Although Hypocrellin-mediated aPDT has generally demonstrated a favorable safety profile in preclinical models, detailed reporting on specific adverse effects remains limited. Potential systemic responses, such as local inflammation, immune activation, or off-target tissue damage, are rarely quantified or discussed [33,35,36,37,41,42,43,44,45,46,47,48,49,50,51,52,53,54,55,56,57,58]. In particular, the generation of reactive oxygen species (ROS), while central to antimicrobial efficacy, may also elicit oxidative stress in adjacent healthy tissues under suboptimal conditions. Furthermore, long-term immunological consequences, including potential immune modulation or sensitisation, have not been systematically evaluated. Future studies should incorporate comprehensive safety assessments, including histopathological analyses, systemic toxicity markers, and immunological profiling, to fully characterize the risk–benefit ratio of Hypocrellin-based therapies.
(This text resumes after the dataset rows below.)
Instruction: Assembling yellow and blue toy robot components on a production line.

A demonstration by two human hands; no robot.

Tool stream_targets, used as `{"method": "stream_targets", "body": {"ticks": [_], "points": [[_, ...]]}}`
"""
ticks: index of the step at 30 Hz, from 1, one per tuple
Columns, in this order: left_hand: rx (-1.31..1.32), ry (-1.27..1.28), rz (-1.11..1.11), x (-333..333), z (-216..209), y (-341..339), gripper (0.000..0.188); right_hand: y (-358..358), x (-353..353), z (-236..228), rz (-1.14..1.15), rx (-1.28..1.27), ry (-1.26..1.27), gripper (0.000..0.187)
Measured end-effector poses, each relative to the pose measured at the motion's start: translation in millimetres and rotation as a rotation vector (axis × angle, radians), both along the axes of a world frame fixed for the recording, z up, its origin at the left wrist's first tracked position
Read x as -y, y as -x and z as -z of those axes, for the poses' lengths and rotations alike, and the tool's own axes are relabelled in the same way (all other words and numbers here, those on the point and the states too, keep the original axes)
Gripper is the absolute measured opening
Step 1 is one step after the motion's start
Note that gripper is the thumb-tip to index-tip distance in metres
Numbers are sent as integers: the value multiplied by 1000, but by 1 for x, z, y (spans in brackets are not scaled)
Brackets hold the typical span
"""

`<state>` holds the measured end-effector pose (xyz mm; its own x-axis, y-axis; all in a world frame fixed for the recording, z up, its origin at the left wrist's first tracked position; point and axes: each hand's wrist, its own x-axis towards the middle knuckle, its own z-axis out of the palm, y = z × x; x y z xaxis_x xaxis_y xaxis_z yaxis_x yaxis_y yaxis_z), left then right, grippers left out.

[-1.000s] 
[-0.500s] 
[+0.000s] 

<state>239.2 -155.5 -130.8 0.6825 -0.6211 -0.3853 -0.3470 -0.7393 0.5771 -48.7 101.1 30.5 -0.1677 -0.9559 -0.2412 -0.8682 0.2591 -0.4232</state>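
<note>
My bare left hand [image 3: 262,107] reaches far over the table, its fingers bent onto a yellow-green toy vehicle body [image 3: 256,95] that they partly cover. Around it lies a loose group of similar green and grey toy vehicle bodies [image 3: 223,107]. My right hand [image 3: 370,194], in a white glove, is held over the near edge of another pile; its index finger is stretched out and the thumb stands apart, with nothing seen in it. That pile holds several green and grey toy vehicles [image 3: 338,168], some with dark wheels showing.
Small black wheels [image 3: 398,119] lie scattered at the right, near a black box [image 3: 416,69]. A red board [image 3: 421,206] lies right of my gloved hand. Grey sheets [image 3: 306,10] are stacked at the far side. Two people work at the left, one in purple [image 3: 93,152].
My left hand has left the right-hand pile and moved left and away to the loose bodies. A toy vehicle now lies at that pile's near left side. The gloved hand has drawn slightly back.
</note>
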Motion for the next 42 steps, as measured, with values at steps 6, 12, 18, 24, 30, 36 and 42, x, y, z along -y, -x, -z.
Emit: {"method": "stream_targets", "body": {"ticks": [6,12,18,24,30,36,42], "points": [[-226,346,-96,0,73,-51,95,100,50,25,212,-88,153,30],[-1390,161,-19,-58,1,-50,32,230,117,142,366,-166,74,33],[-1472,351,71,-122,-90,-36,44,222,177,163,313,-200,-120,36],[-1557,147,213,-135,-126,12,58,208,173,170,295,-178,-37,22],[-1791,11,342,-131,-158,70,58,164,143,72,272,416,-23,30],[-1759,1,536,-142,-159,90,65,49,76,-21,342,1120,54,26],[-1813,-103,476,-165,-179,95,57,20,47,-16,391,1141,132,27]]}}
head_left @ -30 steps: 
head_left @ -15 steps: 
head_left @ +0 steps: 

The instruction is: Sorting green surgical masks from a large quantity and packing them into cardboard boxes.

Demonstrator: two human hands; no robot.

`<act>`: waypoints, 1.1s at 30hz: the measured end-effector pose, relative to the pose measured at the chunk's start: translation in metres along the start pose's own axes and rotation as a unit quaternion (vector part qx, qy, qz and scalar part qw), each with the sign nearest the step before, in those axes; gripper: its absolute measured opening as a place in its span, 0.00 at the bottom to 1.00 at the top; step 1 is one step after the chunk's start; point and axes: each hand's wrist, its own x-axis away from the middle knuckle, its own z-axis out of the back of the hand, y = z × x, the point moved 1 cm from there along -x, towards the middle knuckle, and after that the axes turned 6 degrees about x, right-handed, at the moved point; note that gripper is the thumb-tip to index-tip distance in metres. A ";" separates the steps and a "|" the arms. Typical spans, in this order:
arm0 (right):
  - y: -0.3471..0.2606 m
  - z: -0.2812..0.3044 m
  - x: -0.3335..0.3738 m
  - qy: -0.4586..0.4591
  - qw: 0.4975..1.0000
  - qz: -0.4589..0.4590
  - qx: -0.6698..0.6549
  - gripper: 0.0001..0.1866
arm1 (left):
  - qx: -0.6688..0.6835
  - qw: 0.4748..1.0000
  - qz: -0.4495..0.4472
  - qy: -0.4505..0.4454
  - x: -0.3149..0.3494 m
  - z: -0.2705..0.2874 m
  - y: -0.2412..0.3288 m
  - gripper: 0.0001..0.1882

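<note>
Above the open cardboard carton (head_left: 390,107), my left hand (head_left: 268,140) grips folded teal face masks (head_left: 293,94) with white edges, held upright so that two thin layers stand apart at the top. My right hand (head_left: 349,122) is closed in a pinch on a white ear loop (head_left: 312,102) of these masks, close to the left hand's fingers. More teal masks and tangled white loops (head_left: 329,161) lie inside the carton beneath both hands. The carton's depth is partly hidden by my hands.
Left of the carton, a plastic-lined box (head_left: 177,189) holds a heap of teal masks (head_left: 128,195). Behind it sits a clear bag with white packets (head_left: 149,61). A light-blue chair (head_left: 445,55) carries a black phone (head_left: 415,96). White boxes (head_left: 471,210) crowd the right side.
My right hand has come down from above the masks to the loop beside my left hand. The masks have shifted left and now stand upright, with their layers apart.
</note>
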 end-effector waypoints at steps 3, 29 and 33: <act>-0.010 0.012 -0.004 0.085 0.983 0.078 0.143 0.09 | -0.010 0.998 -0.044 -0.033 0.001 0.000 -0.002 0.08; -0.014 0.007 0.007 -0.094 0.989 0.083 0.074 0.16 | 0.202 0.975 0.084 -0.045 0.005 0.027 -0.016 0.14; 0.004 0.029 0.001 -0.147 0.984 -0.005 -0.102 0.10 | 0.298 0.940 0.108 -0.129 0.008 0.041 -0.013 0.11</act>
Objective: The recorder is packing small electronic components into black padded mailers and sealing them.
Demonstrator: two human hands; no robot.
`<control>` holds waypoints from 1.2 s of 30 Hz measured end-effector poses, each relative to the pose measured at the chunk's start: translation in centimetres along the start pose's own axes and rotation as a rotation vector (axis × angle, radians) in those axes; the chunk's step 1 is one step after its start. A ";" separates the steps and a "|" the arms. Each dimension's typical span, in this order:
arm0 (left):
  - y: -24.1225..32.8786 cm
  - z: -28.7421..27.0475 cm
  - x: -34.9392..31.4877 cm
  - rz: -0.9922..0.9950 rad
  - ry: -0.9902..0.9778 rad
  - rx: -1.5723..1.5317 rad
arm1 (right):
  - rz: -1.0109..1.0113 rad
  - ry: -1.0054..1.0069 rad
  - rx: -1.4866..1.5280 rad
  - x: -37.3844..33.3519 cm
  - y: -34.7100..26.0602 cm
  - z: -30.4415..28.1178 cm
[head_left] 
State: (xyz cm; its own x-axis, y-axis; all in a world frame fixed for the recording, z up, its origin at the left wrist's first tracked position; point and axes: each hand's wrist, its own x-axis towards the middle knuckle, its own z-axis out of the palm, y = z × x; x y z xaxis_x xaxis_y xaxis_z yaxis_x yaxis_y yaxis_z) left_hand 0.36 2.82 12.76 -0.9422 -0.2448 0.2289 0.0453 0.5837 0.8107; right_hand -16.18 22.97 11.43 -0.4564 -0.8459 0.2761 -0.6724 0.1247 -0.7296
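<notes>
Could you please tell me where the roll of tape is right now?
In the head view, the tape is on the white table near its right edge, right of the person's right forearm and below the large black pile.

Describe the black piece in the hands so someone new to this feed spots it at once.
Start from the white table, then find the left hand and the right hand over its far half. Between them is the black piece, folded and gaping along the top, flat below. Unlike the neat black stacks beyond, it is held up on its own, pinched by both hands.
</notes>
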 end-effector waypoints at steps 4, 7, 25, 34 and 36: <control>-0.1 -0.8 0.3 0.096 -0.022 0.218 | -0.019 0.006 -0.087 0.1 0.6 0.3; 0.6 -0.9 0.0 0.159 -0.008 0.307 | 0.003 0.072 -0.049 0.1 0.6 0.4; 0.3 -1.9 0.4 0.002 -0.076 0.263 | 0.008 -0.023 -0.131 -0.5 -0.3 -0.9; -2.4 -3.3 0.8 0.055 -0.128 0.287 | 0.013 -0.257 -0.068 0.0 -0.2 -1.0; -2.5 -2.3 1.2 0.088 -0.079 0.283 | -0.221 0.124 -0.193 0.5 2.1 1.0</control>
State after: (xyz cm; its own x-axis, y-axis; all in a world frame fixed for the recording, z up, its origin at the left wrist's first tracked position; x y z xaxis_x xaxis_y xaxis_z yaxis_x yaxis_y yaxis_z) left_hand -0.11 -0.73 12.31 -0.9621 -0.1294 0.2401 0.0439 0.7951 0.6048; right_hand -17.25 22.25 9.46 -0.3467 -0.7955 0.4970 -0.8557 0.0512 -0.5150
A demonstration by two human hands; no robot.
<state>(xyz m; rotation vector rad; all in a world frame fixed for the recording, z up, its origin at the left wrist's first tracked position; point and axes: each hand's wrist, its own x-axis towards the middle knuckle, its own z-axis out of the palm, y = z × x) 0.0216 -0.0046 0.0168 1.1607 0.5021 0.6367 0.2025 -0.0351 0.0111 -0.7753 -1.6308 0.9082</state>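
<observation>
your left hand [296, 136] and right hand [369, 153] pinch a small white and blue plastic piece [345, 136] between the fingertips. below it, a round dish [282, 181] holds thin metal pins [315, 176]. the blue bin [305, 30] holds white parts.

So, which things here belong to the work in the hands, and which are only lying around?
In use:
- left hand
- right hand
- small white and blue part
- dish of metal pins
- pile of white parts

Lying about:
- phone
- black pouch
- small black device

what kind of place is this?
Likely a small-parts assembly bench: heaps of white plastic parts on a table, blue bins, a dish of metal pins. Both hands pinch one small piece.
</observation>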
4.2. Limitations of the Evidence

Despite promising findings, the overall evidence base for Hypocrellin-mediated aPDT remains constrained by several notable limitations. A notable limitation of this review is that all included studies were conducted in China, which may limit the generalizability of the findings to other geographic regions with different microbial profiles, clinical practices, and healthcare infrastructures. Future research should prioritize international collaborations and multicenter studies to validate the efficacy and safety of Hypocrellin-mediated aPDT across diverse populations and clinical settings. Broadening the geographical scope in future reviews would also provide a more comprehensive understanding of regional variations in antimicrobial resistance and treatment response.
First, the included studies exhibit considerable heterogeneity in photosensitizer concentrations, light parameters (e.g., wavelength, fluence, irradiation time), and outcome measures, complicating direct comparisons and consensus on optimal treatment protocols. Second, much of the data derive from in vitro experiments or preclinical animal models, leaving a gap in high-level clinical evidence that would confirm real-world efficacy and safety. Many studies also utilize small sample sizes and short follow-up periods, restricting both the statistical power and the ability to assess long-term outcomes. Additionally, while most reports address basic cytotoxic effects and ROS mechanisms, few systematically investigate potential adverse events or off-target effects, especially in complex physiological environments. Lastly, although several studies highlight the benefits of integrating Hypocrellin with nanocarriers or combining photodynamic therapy with adjunctive modalities, the lack of standardized methods for evaluating synergy and clinical feasibility limits definitive conclusions about their translational potential. Consequently, these shortcomings underscore the need for more rigorous, well-designed clinical trials that incorporate standardized intervention parameters and robust reporting of safety data to fully validate Hypocrellin-mediated aPDT as a reliable antimicrobial strategy.
While the preclinical data on Hypocrellin-mediated aPDT are promising, several key challenges must be addressed to facilitate clinical translation. First, regulatory pathways for light-activated therapies remain complex, requiring rigorous demonstration of safety, efficacy, and device–drug compatibility. Second, formulation standardization is critical; variations in photosensitiser preparation, light dosimetry, and delivery systems across studies hinder reproducibility and clinical scalability. Third, patient acceptability—particularly with regard to photosensitivity, treatment duration, and light delivery methods—requires thorough evaluation in early-phase trials. Addressing these barriers through well-designed translational studies and interdisciplinary collaboration will be essential for advancing Hypocrellin-based aPDT into routine clinical practice.
A further limitation of the included studies is the inconsistent reporting of critical photophysical parameters such as light fluence, power density, and irradiation duration. These variables are essential for reproducibility and comparison across studies. While this reflects a shortcoming in the original publications, it underscores the urgent need for standardized and comprehensive reporting guidelines in photodynamic therapy research. Establishing such standards would enhance transparency, facilitate meta-analyses, and accelerate clinical translation.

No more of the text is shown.